Gobineau e Louis Agassiz (1807-1873) foram alguns desses homens que descreveram o Brasil como uma improvável nação. Para eles, o país havia produzido elementos incapazes para acompanhar o desenvolvimento da humanidade. Assim, a miscigenação étnica seria um fator contrário à evolução e a mistura racial provocaria a permanência de características inferiores nos híbridos, porque os elementos mais fracos permaneceriam nos descendentes. Teríamos, pois, a potencialização dos defeitos, criando gerações de degenerados e com a real possibilidade de desaparecermos como povo e nação no período de um século (BARBOSA, 2016, p. 266).

Esse foi o sucesso da sociedade moderna capitalista em conformar ‘homogeneidades’ e eliminar as diferenças para construção de uma visão racializada do mundo. A América foi o laboratório miscigenado dos viajantes, fotógrafos, cientistas e pintores para efetivação das teorias raciais. Conforme Schwarcz (2018), com a chegada crescente dos africanos, sobretudo no século XIX, essa realidade é apresentada como quase sem solução para o problema da definição da raça da população, ao passo que ganhava centralidade na discussão nacional.

Mesmo em plena efervescência das ideias abolicionistas, os cientistas sociais como Silvio Romero e Nina Rodrigues afirmavam as diferenças entre os homens em nome da ciência. Silvio Romero considerava o mestiço como um degenerado e que o problema da identidade da nação poderia ser resolvido com a introdução (através da migração) de brancos em várias partes do país. Para Nina Rodrigues, os mestiços herdavam as degenerações como loucura, criminalidade e doenças. Nina Rodrigues era mestiço e abominava a miscigenação porque se constituía num empecilho para o sucesso do país, por isso necessitava de branqueamento da população. A condição incutida do ser negro nos conduzia para a naturalização de raça inferior, incivilizado porque sua construção nacional estava orientada para o que vinha de fora, aos padrões estéticos e sociais europeus.
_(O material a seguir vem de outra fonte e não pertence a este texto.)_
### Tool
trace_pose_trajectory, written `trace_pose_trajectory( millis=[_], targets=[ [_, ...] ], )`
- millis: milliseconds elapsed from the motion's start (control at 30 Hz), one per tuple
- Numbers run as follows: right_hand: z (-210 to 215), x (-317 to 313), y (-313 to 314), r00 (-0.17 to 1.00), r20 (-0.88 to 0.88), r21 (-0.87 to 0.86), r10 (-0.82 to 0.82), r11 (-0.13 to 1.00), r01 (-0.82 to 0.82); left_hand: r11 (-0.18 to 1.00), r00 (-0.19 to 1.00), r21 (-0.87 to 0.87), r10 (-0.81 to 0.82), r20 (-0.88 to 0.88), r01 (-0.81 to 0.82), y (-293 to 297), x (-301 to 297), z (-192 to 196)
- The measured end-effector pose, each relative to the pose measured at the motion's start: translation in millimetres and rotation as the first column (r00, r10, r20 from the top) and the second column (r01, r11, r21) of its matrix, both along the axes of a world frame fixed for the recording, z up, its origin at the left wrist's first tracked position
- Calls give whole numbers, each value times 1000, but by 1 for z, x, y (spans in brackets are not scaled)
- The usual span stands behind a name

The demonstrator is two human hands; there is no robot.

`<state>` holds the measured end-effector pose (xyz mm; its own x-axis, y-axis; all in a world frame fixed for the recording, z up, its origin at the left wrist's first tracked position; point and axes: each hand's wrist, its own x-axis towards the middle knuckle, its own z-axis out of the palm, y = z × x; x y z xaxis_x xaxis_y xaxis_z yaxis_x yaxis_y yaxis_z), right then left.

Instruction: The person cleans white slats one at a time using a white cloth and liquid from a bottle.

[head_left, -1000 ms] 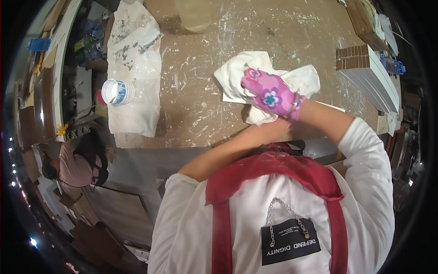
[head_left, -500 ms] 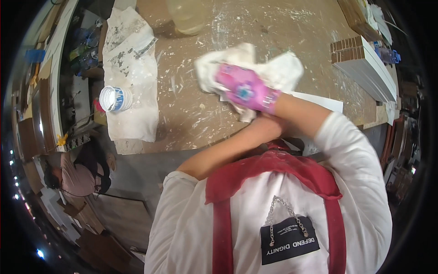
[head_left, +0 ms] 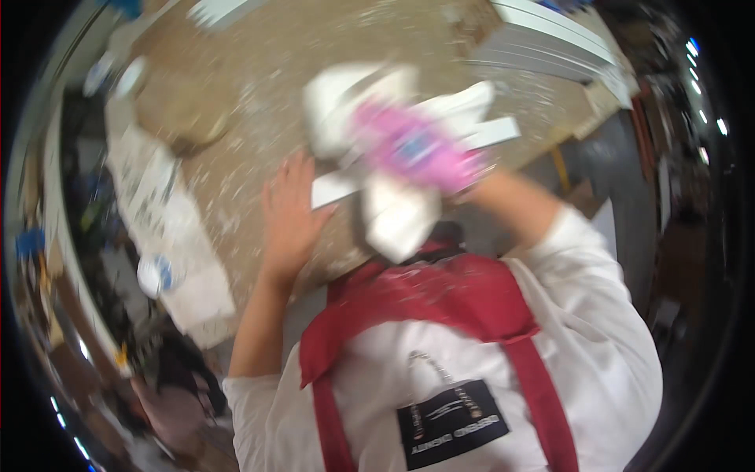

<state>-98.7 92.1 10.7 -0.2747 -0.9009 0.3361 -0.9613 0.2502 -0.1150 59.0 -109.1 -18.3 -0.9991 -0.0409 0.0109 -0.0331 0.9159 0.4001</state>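
My right hand (head_left: 415, 149), in a pink patterned glove, is closed on a bunched white cloth (head_left: 401, 220). Motion blurs its fingers. The cloth lies over the middle of a narrow white strip (head_left: 334, 189), whose two ends show on either side. My bare left hand (head_left: 291, 212) rests flat on the worktable, fingers stretched out, close to the strip's left end. That hand holds nothing.
Along the left edge lies a long stained white sheet (head_left: 185, 259), with a white and blue cup (head_left: 155, 275) on it. A blurred yellowish see-through container (head_left: 189, 118) stands beyond. White boards (head_left: 543, 39) are stacked at far right. A person (head_left: 169, 401) is at lower left.
My left hand has come out from beneath my right forearm and now lies flat on the table to the left. The view has turned. My right hand stays on the cloth.
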Motion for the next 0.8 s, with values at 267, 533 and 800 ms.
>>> trace_pose_trajectory(
  millis=[267, 533, 800],
  targets=[
    [-80, -27, 126, 673, -569, 367, -472, 587, 722, 995, 997, -72, -66, 46, 69, 6, -11, -17],
    [-18, -76, 263, 243, 640, -109, -729, 227, 968, 975, 993, -197, -113, -31, 104, 1, -8, -14],
    [-22, -35, 220, 258, 949, -209, -179, 255, 944, 970, 931, -177, -212, -297, 165, 0, -11, -8]
  ],
)
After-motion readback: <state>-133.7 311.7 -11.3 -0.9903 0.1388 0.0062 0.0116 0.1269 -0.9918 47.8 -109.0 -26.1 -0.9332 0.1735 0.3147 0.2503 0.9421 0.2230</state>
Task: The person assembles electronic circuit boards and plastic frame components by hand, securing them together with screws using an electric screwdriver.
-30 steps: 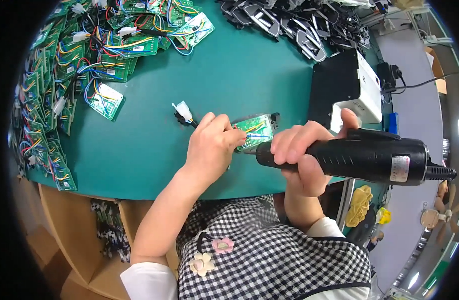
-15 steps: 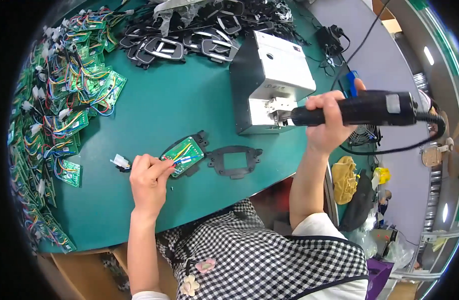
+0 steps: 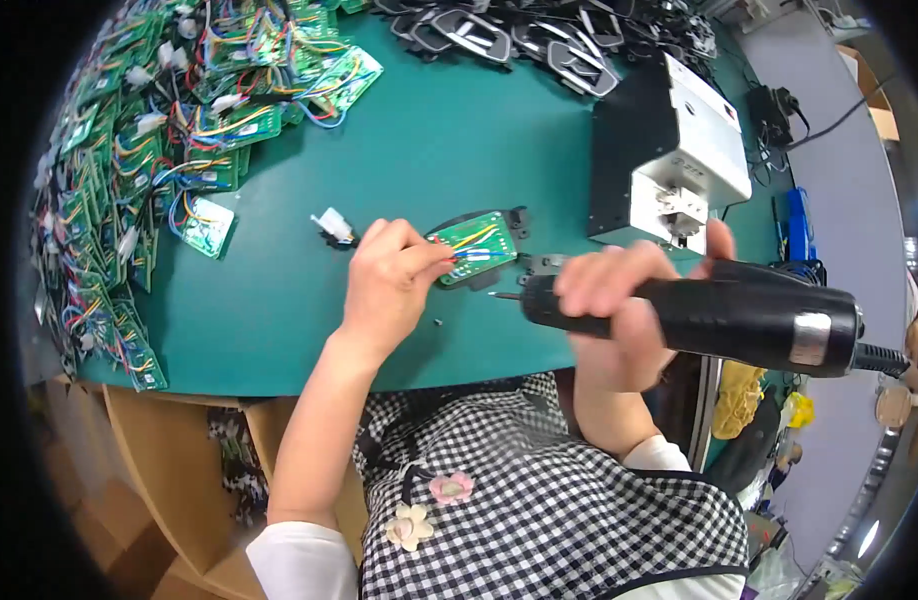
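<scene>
A small green circuit board (image 3: pixel 476 245) with coloured wires lies on a black plastic frame (image 3: pixel 520 219) on the green table (image 3: pixel 419 150). My left hand (image 3: pixel 387 285) presses its fingertips on the board's left end. A white connector (image 3: pixel 333 225) on the board's wires lies just left of that hand. My right hand (image 3: pixel 619 310) grips a black electric screwdriver (image 3: pixel 724 315), held level, with its bit tip pointing left just below the board. A tiny dark screw (image 3: pixel 437 322) lies on the table near my left wrist.
A heap of green wired circuit boards (image 3: pixel 159 140) covers the table's left and far side. Black plastic frames (image 3: pixel 539 40) are piled at the back. A black-and-white screw feeder box (image 3: pixel 669 150) stands right of the board. The table's front edge runs just below my hands.
My right hand has brought the screwdriver back from the feeder box down to the board. My left hand has stayed on the board. The view has shifted.
</scene>
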`<action>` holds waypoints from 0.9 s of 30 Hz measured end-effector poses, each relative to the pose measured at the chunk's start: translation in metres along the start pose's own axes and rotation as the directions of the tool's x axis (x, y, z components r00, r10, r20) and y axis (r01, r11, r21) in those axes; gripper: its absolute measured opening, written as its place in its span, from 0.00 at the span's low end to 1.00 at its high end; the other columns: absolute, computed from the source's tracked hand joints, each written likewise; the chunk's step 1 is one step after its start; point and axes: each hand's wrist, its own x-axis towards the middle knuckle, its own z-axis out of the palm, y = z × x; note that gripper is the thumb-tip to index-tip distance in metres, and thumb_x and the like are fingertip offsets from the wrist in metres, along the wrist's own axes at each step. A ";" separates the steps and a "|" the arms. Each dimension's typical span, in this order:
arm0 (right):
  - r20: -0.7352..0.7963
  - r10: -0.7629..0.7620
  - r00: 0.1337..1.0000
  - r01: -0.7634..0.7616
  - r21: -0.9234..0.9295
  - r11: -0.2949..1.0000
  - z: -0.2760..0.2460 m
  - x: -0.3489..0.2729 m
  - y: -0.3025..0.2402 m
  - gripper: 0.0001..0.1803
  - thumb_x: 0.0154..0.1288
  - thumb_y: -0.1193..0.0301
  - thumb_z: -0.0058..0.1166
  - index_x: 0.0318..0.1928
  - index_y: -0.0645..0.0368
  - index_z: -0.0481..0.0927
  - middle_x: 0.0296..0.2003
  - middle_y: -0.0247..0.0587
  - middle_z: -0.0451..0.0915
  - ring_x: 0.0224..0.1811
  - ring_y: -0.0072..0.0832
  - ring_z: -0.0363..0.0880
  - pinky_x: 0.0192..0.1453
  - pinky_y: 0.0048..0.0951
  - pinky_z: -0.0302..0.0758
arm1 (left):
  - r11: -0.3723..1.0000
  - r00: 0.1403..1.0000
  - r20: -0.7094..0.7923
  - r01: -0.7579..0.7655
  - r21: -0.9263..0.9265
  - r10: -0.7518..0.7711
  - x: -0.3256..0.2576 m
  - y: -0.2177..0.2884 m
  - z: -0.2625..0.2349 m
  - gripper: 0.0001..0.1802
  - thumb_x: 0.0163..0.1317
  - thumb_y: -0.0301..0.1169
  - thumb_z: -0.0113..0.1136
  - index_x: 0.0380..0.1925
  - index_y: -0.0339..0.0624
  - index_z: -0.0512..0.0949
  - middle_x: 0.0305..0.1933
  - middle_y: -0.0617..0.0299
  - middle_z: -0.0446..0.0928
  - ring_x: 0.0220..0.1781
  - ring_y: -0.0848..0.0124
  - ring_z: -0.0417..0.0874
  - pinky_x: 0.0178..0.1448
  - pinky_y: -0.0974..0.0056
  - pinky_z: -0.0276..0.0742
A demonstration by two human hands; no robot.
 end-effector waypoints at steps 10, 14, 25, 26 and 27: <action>0.178 0.085 0.980 -0.074 -0.066 0.995 0.013 -0.003 0.036 0.36 0.53 0.82 0.53 0.60 0.61 0.49 0.26 0.38 0.74 0.27 0.26 0.75 0.37 0.30 0.74 | 1.000 1.000 -0.003 0.001 0.000 -0.001 0.000 0.008 0.005 0.06 0.39 0.22 0.65 0.20 0.44 0.79 0.21 0.63 0.68 0.27 0.66 0.69 0.29 0.64 0.68; 0.381 0.152 0.912 0.018 -0.408 0.913 0.004 0.014 0.036 0.37 0.55 0.75 0.55 0.61 0.57 0.48 0.22 0.39 0.71 0.22 0.28 0.73 0.32 0.33 0.74 | 1.000 1.000 -0.003 0.018 -0.010 -0.018 0.000 0.011 0.004 0.06 0.39 0.22 0.65 0.20 0.44 0.79 0.20 0.64 0.66 0.26 0.67 0.68 0.29 0.64 0.68; 0.500 0.177 0.848 0.010 -0.348 0.937 0.017 0.019 0.037 0.26 0.43 0.76 0.62 0.46 0.62 0.67 0.26 0.36 0.74 0.24 0.21 0.71 0.31 0.23 0.70 | 0.981 0.998 -0.060 0.024 -0.193 -0.036 -0.002 -0.001 0.015 0.05 0.41 0.19 0.58 0.18 0.42 0.77 0.20 0.59 0.65 0.26 0.62 0.67 0.30 0.60 0.66; 0.535 0.086 0.840 0.189 -0.437 0.880 0.013 0.025 0.027 0.29 0.43 0.72 0.63 0.48 0.62 0.67 0.28 0.36 0.74 0.26 0.21 0.71 0.33 0.25 0.71 | 0.998 0.999 -0.032 -0.012 -0.069 0.010 0.001 0.001 0.012 0.04 0.41 0.21 0.60 0.19 0.42 0.78 0.20 0.60 0.65 0.27 0.62 0.67 0.30 0.60 0.66; 0.334 0.256 0.907 -0.193 -0.209 0.959 0.004 0.012 0.023 0.31 0.44 0.71 0.62 0.51 0.62 0.65 0.28 0.38 0.74 0.25 0.25 0.73 0.33 0.27 0.72 | 0.997 0.998 -0.004 -0.060 0.053 0.060 0.006 -0.001 0.005 0.03 0.42 0.22 0.61 0.19 0.42 0.78 0.20 0.60 0.66 0.28 0.62 0.68 0.31 0.60 0.67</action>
Figura 06: Fenótipos raciais

Fonte: Almapreta.com. Acesso em 12//04/2019 às 22:54.

De acordo com a figura 06, os lábios grossos, o crânio, tom de pele e nariz do negro indicavam uma tendência natural ao crime. Os negros eram os culpados pelos problemas de saúde e doenças que se alastravam na sociedade, tal acusação tornou-se uma justificativa perfeita para Renato Kehl, o pai da eugenia brasileira, instaurar uma higiene social, no sentido de aumentar a população branca, eliminar os deficientes e anormais.